EXERCISE DIRECTIONS: Whenever a line below holds the word "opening", count it; please give only the final number.

[[ DATA EXCERPT, beginning ]]

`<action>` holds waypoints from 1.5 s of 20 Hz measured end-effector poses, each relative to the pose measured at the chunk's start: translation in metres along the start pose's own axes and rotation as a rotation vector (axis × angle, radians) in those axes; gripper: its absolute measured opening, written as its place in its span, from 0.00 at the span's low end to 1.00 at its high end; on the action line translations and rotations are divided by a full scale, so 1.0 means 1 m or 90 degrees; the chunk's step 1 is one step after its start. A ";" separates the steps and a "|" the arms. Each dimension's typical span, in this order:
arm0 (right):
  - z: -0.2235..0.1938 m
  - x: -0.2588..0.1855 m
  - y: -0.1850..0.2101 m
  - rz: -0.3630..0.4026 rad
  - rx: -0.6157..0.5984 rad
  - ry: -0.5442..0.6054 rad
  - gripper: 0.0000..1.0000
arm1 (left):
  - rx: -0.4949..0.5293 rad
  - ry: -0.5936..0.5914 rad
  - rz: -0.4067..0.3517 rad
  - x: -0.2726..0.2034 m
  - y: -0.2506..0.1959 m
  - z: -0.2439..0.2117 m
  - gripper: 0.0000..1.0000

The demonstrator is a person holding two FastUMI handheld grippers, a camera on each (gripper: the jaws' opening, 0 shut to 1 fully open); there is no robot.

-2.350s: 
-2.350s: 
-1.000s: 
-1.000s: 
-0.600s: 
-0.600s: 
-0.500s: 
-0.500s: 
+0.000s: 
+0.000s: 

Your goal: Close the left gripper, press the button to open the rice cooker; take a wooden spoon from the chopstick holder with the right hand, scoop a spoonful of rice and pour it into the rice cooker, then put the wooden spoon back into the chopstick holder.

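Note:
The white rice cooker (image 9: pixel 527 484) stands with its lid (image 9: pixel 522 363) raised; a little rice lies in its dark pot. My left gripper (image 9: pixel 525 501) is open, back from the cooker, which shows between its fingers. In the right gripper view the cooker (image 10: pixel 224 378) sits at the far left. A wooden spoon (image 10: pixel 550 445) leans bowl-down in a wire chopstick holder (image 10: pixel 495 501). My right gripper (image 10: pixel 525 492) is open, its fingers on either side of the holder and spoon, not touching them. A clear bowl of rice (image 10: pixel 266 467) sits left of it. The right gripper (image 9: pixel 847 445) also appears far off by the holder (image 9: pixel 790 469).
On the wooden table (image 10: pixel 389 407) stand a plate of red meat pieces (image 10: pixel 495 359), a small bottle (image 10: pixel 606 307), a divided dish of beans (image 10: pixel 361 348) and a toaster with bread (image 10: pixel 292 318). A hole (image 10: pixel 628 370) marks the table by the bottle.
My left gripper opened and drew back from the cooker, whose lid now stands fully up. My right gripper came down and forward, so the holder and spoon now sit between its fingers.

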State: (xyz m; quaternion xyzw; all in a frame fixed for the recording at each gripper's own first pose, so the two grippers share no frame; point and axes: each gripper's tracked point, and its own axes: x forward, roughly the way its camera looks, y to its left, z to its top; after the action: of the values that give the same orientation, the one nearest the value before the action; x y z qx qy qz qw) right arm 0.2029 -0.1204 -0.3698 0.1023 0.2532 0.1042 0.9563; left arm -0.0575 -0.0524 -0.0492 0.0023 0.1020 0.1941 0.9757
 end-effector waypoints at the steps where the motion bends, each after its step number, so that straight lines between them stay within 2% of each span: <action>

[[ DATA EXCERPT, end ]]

WORKED SOLUTION: 2